Gears Within Gears

Seek simplicity, and distrust it.

Rails and REST: ActiveResource doesn't play nice with domain-driven resource identifiers

Posted by Brian Guthrie Fri, 29 Aug 2008 00:39:00 GMT

An update from my post from a few days ago where I talk about REST and domain identifiers. This is the entirety of the code from ActiveResource::Base#save:

  def save
    new? ? create : update
  end

Here’s the punchline:

  def new?
    id.nil?
  end

ActiveResource doesn’t document it, but you can override the primary key that it uses to communicate with your backend system (self.primary_key = :username) and indeed this is the most effective way I know of ensuring that it performs deletes and updates with the appropriate key. The trouble is that if you attempt to create a resource remotely and pre-populate the username (which you’d want to be able to do; it is, after all, a domain identifier) ActiveResource chokes and tries to update the remote resource instead of saving it.

To put it another way: ActiveResource thinks that if your resource has an ID it’s not new. It cannot separate the concepts of auto-increment database-generated ID and resource identifier.

The correct way to solve this problem is to flag any resources retrieved from a remote system as “not new” and consider any other created resources as new. Until that’s fixed I recommend using a conditional approach in which your controller checks incoming IDs and finds on the appropriate column based on whether or not the ID looks like a resource identifier or a database integer. More on that next post.

This is part of a series of posts on Rails and REST. Read the rest.

Posted in | no comments |

Rails and REST: Don't use auto-incremented database IDs as your resource identifier

Posted by Brian Guthrie Mon, 25 Aug 2008 05:21:00 GMT

By default, Rails expects your resource to be identified by its model’s primary key ID. Don’t give in to temptation. There are a lot of good reasons to avoid going that route, and they’ll save you pain and trouble later. This isn’t news in the Rails community, as the framework has always had excellent routing support for custom URLs.

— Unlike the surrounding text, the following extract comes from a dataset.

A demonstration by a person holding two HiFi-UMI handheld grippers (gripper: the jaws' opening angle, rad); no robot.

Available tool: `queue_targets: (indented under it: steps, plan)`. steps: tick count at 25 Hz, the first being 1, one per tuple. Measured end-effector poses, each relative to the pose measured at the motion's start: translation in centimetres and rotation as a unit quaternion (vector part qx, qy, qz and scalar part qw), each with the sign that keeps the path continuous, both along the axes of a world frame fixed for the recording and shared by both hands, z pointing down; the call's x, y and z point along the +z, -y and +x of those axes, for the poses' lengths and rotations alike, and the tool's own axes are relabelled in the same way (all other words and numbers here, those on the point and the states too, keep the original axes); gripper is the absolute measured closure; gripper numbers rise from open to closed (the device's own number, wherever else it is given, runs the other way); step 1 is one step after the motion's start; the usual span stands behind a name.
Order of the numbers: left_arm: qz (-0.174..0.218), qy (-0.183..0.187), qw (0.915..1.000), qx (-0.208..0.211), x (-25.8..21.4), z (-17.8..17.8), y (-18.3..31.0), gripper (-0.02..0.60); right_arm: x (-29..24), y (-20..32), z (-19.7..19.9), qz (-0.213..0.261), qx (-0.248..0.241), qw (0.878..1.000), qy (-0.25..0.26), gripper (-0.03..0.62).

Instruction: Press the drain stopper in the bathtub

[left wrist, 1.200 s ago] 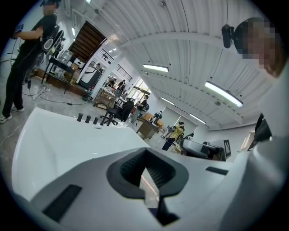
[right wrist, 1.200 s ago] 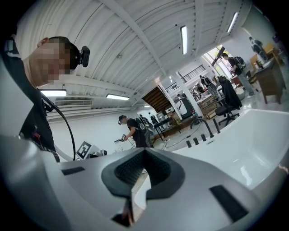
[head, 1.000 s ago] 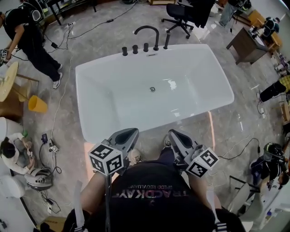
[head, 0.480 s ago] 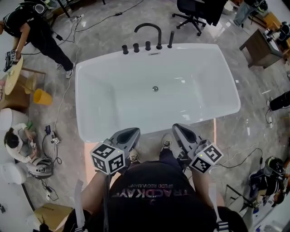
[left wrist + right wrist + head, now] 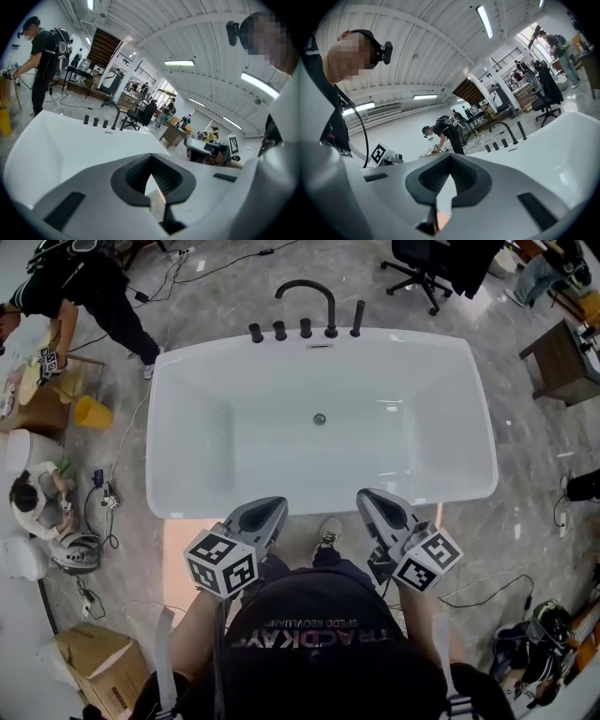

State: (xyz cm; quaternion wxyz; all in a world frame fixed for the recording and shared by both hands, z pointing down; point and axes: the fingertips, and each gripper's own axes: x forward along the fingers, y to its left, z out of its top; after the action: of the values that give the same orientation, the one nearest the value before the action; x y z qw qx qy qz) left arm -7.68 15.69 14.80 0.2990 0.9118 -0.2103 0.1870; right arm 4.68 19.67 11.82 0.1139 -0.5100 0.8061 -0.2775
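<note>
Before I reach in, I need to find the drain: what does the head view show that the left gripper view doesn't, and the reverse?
Only the head view shows the drain stopper in the middle of the tub floor, and the person's shoe by the near rim. Only the left gripper view shows the ceiling lights and a close look at the left gripper, jaws together with nothing between them. Both show the white bathtub and the black faucet at its far edge.
</note>
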Motion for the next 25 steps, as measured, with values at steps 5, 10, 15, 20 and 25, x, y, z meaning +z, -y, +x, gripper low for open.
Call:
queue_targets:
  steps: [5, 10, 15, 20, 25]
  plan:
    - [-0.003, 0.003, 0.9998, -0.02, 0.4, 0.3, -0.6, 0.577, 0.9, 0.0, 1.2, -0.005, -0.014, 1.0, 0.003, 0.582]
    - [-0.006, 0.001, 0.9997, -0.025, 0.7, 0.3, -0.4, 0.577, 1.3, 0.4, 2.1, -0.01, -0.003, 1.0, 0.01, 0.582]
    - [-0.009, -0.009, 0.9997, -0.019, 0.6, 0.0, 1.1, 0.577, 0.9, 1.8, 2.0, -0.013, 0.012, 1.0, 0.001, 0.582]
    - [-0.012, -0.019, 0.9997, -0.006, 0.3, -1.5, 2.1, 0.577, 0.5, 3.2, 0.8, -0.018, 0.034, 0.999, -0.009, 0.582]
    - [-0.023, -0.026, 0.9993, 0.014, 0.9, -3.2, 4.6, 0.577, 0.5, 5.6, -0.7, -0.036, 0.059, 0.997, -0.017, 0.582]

But the default XML serialization code isn’t as forgiving, and it’s worth ticking off a few reasons to take the extra step.

They aren’t human-friendly

Database IDs mean nothing to the human beings consuming your resource. This matters even when all you’re providing is pure REST service with no UI component, as with the project I’m working on now, because although it may be other applications consuming the service, human beings are writing the code. One of the great advantages of a RESTful API is that they’re pretty easy for even casual programmers, maybe technically-minded domain experts, to consume with simple, hacky script. Anything you can do to encourage those people and make their lives easier will redound back in user happiness and cool, unexpected new uses.

This isn’t just useful for the warm fuzzies, though. Most importantly, it allows users to self-identify the resource, saving you an unnecessary search. More on that later.

They’re (usually) generated arbitrarily

My current project involves importing a large amount of data from a third-party system. For a long time, whenever we re-ran that import any system that relied on a link to our resource broke because the IDs got regenerated. Of course you can fix this with a smarter import (and we have) but a better solution is simply to use the data we’re given. A URL-friendly ID that’s inherently tied to the data is much less fragile.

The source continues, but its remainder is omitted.